What is this act that we are supposed to do?

The Admor of Gur, the Sfas Emet, explains that first and foremost the father must teach his son Torah. But included in this idea are other acts whose direct influence cannot always be seen clearly. Any effort that is done in order to bring one's son close to Torah, even if it doesn't bear fruit, nevertheless possesses great purpose since it awakens the influence from Above, and through this the son merits to receive abundance of Torah.

This is the reward that is promised to parents who bring their young children to the gathering of Hakel. Even though the child is still unable to understand, there is mesirat nefesh here on the part of the parents. The time will come when the child will reap the fruits of this mesirat nefesh and he will become great in Torah, and there is no greater reward for the parents than this!

Men of Faith

Reconciling with Her Husband 

R’ Ishua Deri came to Mogador in 1999 (5759), together with his wife, in order to join in the hilula of the tzaddik Rabbi Chaim Pinto Hagadol.

Before joining the hilula, R’ Deri decided to visit Moreinu v’Rabbeinu, in order to receive his blessings. However, he did not have money to offer the Rav for charity, as was customary. He only had some savings, which he had put away for his personal needs. 

His wife sensed his hesitation and warned him, “Do not approach the Rav, since you do not have money to donate for charity.” However, R’ Deri did not agree with his wife and told her, “We do have savings, and I can offer them to the Rav.”

His wife argued against this plan, “If you give away all our savings to the Rav, from where will we have money for the approaching holidays of Rosh Hashanah, Yom Kippur, and Sukkot?”

He responded simply, “May Hashem have mercy on us.”

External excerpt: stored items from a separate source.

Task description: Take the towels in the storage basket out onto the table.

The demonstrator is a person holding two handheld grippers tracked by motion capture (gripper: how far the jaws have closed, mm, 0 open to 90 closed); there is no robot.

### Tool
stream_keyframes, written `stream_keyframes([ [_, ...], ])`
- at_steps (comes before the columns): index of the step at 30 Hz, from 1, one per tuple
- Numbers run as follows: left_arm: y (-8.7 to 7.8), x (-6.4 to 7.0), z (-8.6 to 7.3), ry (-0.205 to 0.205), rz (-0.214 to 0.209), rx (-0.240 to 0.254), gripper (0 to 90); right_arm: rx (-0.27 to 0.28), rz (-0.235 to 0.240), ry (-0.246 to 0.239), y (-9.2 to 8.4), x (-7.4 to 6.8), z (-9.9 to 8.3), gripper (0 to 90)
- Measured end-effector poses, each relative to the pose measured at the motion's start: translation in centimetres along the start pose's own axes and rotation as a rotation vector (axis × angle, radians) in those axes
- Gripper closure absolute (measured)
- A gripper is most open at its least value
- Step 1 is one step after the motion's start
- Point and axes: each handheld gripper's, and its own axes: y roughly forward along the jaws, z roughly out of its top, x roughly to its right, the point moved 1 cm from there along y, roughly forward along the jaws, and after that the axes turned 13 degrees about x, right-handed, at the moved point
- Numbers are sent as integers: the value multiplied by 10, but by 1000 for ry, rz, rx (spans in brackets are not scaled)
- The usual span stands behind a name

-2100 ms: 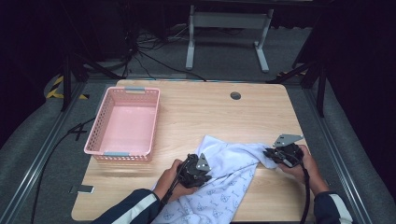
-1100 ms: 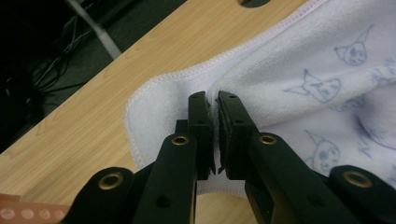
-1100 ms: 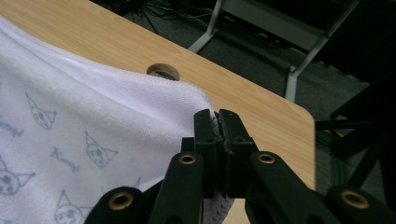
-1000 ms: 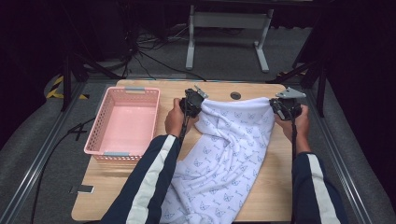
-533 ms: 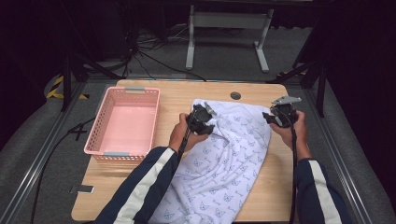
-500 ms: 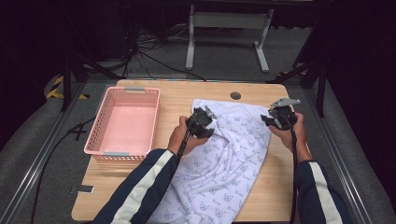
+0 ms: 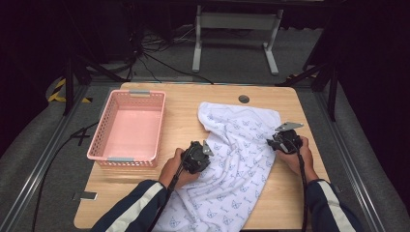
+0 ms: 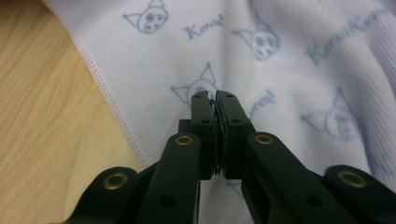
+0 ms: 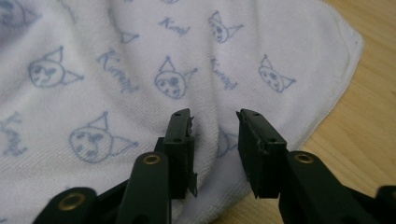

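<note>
A white towel (image 7: pixel 237 145) printed with blue cat faces lies spread on the wooden table (image 7: pixel 183 111), its near end hanging over the front edge. My left gripper (image 7: pixel 196 157) rests at the towel's left edge. In the left gripper view its jaws (image 8: pixel 213 95) have just closed, shut together above the towel (image 8: pixel 289 70) with no cloth between them. My right gripper (image 7: pixel 283 140) sits at the towel's right edge. In the right gripper view its jaws (image 9: pixel 214 114) have been closing slightly but stand apart over the towel (image 9: pixel 116 70), near a rounded corner, pressing on nothing.
An empty pink plastic basket (image 7: pixel 101 130) stands on the left half of the table. A round cable hole (image 7: pixel 243 99) sits near the far edge. Bare wood shows beside the towel (image 8: pixel 42 116) and at its corner (image 9: pixel 369 116). Dark floor, cables and a metal stand lie beyond.
A second ago both grippers held the towel up by its far edge. It now lies flat, and both hands have dropped and drawn back toward the near side, the left one farther.
</note>
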Motion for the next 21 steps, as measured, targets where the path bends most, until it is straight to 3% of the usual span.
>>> stream_keyframes([
  [3,-11,5,-11,3,28,-8,890,-8,-75,-47,3,5,1,679],
  [7,-21,6,-19,-4,80,-27,892,-12,-99,-46,11,13,5,672],
  [10,-27,6,-23,-33,109,-51,892,-24,-126,-83,19,18,11,662],
  [12,-28,4,-25,-38,133,-39,892,-22,-128,-71,25,22,14,653],
  [14,-29,1,-26,-76,152,-26,883,-15,-135,-49,27,24,15,621],
  [15,-29,0,-27,-68,144,-5,870,-3,-148,-46,27,24,15,565],
  [16,-30,-1,-26,-55,141,1,870,-3,-148,-46,27,24,15,565],
  [17,-32,0,-26,-63,164,24,849,3,-151,-33,26,24,14,555],
  [19,-40,3,-22,-47,141,86,768,44,-86,8,17,24,10,530],
  [20,-46,6,-21,-31,147,97,724,60,-82,9,11,23,10,529],
  [21,-51,9,-20,-21,124,115,704,67,-61,16,5,22,10,518],
])
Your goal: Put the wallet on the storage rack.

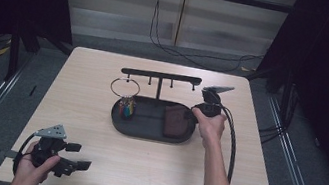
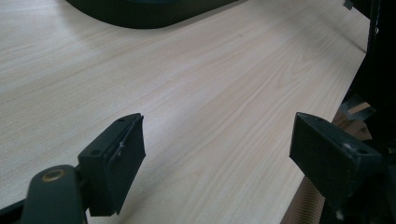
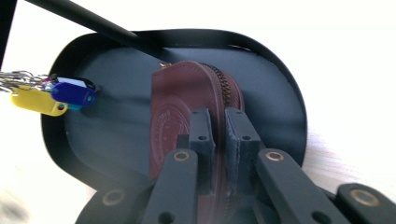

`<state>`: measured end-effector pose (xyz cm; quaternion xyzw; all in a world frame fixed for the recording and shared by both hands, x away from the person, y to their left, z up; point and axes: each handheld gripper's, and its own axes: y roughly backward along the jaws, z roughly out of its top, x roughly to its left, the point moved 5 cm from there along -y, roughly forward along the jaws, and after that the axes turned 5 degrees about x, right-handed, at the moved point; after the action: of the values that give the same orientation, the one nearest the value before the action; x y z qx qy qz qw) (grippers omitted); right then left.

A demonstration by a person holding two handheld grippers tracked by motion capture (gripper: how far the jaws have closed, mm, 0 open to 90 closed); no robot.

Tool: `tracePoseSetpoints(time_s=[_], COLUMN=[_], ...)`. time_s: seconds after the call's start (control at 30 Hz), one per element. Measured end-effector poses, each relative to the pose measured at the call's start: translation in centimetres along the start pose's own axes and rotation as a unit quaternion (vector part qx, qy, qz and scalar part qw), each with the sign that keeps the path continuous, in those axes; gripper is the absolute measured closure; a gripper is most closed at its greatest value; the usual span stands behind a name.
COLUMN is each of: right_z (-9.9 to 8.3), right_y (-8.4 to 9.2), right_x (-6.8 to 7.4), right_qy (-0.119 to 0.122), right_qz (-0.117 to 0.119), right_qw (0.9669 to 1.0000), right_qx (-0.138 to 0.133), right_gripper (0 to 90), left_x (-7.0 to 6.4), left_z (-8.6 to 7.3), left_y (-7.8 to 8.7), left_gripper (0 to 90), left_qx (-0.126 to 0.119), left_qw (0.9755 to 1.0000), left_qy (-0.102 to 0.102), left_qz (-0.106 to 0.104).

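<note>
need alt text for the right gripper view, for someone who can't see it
The right gripper, jaws nearly together, pinches the zipper edge of a brown leather pouch lying in a black oval tray on a pale table. At the left, a bunch of keys with yellow and blue tags rests at the tray's end, and a thin black bar crosses the top.

tongs: clamped on brown pouch | black tray | key tags
</note>
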<state>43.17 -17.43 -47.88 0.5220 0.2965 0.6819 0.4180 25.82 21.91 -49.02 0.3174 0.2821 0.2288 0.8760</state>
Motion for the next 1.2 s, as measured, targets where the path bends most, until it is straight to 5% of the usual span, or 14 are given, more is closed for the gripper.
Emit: tracePoseSetpoints(time_s=[0.57,0.73,1.1,1.2], right_z=[-0.4,-0.4,-1.1,-1.9], right_y=[-0.2,0.1,1.7,2.4], right_x=[-1.4,-1.1,-0.4,-0.5], right_qy=[0.001,0.007,0.04,0.05], right_qz=[-0.03,-0.022,-0.019,-0.035], right_qw=[0.9995,0.9997,0.9988,0.9977], right_qx=[-0.009,-0.01,-0.019,-0.028], right_gripper=[75.6,75.7,56.2,42.8], left_x=[0.0,0.0,0.1,0.2], left_z=[0.0,0.0,0.0,0.0], left_y=[0.0,0.0,0.1,0.1], left_gripper=[17.9,17.9,17.9,17.9], left_qx=[0.0,-0.001,-0.004,-0.004], left_qw=[1.0,1.0,1.0,1.0], left_qy=[-0.001,0.0,0.001,0.004], left_qz=[0.001,0.001,0.005,0.006])
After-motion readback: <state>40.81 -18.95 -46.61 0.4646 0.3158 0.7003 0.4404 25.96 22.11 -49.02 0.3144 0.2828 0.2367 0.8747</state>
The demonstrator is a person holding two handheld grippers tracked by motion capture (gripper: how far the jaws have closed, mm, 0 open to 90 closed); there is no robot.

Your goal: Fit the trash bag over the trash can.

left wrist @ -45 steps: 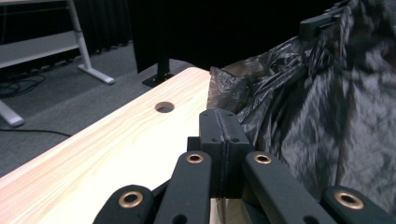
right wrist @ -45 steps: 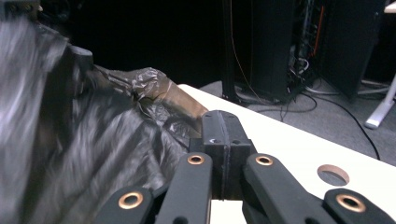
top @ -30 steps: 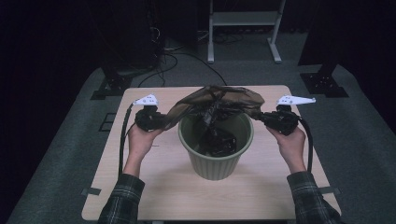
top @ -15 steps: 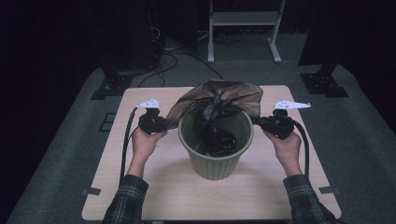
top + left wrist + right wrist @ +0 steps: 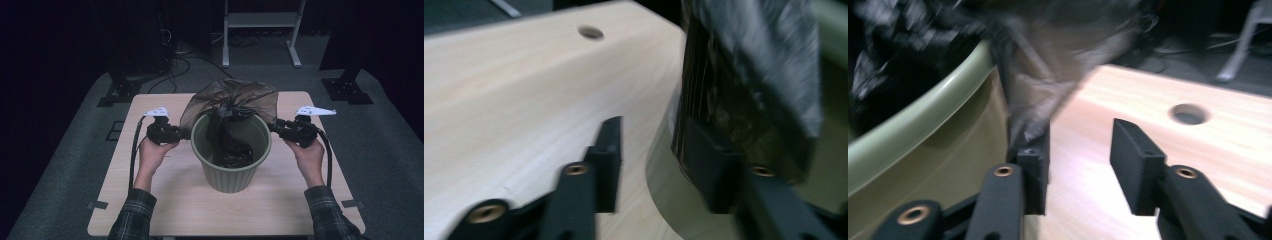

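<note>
flanking the green bin (image 5: 231,160), left gripper (image 5: 181,133) and right gripper (image 5: 278,126) have just parted their jaws, the dark bag (image 5: 231,102) no longer pinched.

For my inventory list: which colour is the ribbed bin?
Pale olive green bin, clearest in the high view.
</note>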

His wife attempted to dissuade him from going to speak to the Rav, but he walked into his office and placed an envelope on the table containing one thousand francs. When he left the room, his wife wailed, “How could you give the Rav all our savings?”

R’ Deri stood his ground, “How is it possible to go to the hilula of a tzaddik and not give his descendant money for tzedakah?”

“In that case, you could have donated a quarter of the amount and not given away all the money we had saved!” His wife continued to protest and grumble.

R’ Deri calmed her down and asserted, “In this merit, Hashem will perform miracles for us, so that we will be able to celebrate the holidays joyously.”

After the hilula, the couple returned to their home in Casablanca. On their way, a stranger approached them and asked R’ Deri, “Do you have money to buy provisions to celebrate the festivals properly?”

“No,” he answered. The man took out a sum of one thousand francs from his pocket and handed it to him.

Who was the strange Jew? Only Hashem knows. R’ Deri’s wife was flabbergasted. She saw the tremendous miracle with her own eyes: the entire sum which they had donated in honor of the tzaddik was returned to them. She made peace with her husband. The entire night they sat and discussed the holiness of the tzaddik, and how they had received all the money which they needed for the holiday expenses in his merit. In addition, they had given tzedakah, for which they would be rewarded eternally.